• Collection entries
>>>

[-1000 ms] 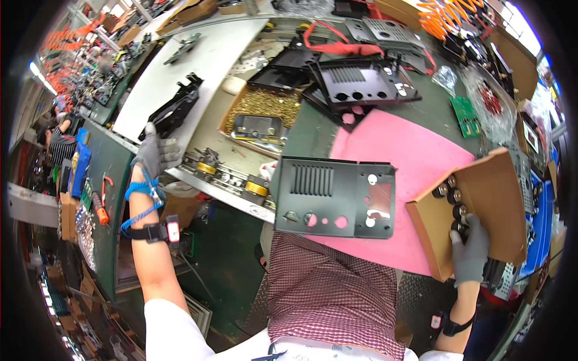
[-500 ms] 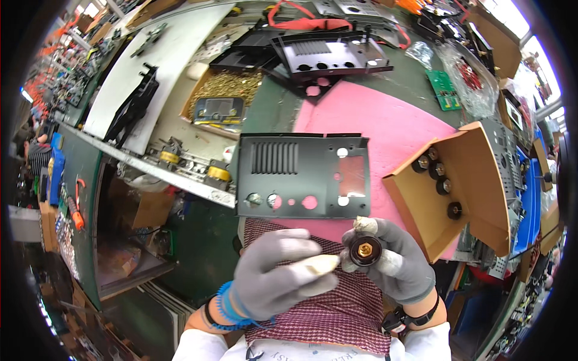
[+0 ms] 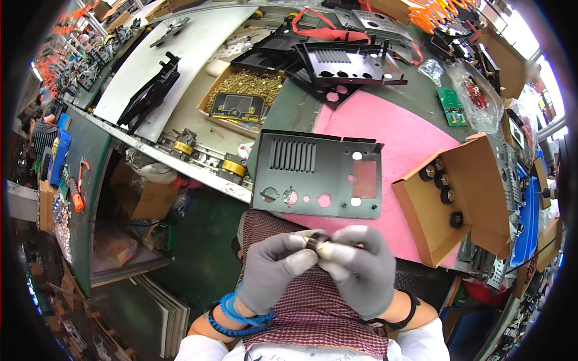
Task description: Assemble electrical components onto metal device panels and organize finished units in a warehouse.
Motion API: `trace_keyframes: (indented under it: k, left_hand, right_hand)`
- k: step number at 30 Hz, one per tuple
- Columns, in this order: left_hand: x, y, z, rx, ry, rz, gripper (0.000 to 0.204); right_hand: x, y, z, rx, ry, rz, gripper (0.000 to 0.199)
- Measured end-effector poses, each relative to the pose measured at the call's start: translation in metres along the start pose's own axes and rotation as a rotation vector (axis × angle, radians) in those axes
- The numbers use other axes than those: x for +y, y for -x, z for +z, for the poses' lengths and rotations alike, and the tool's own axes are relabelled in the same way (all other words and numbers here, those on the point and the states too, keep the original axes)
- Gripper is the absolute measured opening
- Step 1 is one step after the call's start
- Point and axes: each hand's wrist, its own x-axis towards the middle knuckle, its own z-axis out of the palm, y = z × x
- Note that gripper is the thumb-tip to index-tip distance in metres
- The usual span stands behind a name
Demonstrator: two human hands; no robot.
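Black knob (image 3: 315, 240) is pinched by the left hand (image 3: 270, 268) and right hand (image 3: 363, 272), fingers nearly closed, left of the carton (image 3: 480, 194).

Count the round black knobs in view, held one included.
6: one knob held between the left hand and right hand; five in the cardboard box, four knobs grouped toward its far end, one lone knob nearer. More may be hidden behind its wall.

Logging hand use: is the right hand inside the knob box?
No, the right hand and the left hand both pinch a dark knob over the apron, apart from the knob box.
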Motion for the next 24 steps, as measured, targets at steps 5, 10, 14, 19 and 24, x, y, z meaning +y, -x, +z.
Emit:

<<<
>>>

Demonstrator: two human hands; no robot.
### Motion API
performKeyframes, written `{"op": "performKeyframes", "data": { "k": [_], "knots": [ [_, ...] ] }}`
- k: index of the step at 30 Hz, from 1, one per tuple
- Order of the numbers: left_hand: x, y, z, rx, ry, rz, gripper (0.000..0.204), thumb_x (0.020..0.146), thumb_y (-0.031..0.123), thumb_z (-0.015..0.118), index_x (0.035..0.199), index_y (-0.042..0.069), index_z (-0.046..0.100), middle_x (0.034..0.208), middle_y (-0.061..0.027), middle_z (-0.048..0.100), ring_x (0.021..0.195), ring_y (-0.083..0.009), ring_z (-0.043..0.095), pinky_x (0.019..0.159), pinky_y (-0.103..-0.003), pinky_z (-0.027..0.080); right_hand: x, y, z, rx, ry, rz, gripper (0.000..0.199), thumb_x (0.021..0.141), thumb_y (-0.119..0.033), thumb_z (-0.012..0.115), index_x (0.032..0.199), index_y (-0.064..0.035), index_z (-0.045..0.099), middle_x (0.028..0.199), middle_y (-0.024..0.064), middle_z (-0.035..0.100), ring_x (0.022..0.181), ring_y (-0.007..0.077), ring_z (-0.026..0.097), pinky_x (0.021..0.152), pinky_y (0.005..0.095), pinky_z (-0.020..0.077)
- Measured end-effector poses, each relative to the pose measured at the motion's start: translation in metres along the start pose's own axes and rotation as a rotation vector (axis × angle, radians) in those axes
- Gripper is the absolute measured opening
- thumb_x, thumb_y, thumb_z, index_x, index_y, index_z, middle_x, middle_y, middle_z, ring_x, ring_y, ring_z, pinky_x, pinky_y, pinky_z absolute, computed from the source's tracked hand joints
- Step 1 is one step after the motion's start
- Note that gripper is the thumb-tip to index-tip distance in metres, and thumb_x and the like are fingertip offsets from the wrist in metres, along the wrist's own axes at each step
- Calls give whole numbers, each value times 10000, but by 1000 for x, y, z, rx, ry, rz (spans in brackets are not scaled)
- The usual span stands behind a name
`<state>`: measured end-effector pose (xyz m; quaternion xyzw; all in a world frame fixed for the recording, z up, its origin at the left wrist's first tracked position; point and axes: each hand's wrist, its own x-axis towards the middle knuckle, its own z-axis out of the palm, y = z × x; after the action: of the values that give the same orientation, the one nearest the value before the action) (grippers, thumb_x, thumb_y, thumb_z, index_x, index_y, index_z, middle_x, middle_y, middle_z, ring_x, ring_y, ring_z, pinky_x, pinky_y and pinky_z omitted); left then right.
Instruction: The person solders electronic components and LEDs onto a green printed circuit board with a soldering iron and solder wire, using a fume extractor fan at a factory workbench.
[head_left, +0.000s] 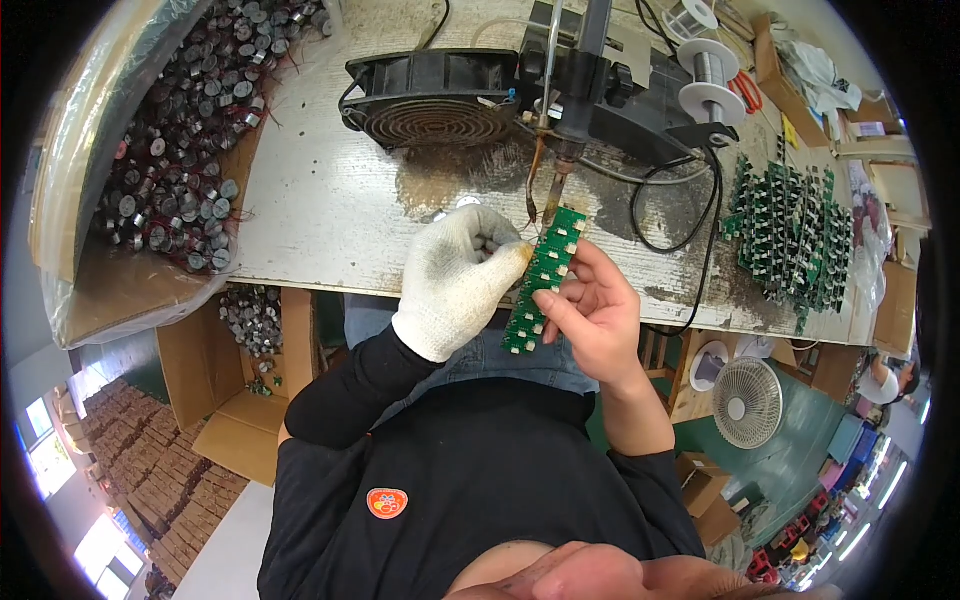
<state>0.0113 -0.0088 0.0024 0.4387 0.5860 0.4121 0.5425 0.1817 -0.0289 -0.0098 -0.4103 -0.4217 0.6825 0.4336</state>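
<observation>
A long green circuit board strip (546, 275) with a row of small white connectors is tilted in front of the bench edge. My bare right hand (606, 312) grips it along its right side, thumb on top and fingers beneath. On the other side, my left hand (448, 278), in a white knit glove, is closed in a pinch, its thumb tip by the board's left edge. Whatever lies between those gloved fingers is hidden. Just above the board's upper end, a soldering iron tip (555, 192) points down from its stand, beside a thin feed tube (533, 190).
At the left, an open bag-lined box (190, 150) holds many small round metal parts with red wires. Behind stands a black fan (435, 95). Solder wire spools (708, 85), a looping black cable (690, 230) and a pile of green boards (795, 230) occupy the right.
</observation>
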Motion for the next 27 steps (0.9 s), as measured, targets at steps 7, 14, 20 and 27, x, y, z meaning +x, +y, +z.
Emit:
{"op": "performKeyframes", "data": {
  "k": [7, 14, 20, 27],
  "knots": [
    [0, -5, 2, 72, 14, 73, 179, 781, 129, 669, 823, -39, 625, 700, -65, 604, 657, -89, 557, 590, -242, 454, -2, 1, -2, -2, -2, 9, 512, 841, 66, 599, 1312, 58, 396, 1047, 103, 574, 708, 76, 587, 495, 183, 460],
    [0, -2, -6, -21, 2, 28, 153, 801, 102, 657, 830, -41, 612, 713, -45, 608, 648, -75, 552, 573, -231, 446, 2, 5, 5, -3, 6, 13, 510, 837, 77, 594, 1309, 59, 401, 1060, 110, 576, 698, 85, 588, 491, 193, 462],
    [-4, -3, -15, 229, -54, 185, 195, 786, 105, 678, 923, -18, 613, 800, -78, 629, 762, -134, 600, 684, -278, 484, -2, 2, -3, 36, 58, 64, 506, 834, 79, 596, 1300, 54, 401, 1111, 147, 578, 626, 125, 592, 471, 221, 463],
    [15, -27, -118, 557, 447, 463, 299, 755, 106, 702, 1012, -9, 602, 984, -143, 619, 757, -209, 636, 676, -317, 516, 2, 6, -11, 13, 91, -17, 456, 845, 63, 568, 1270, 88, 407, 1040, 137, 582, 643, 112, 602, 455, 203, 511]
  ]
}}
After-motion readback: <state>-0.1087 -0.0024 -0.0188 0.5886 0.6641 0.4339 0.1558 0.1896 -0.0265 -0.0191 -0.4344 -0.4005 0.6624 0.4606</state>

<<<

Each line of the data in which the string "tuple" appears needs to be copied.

- k: step number at 30 Hz, one per tuple
- k: index of the step at 30 Hz, from 1, one per tuple

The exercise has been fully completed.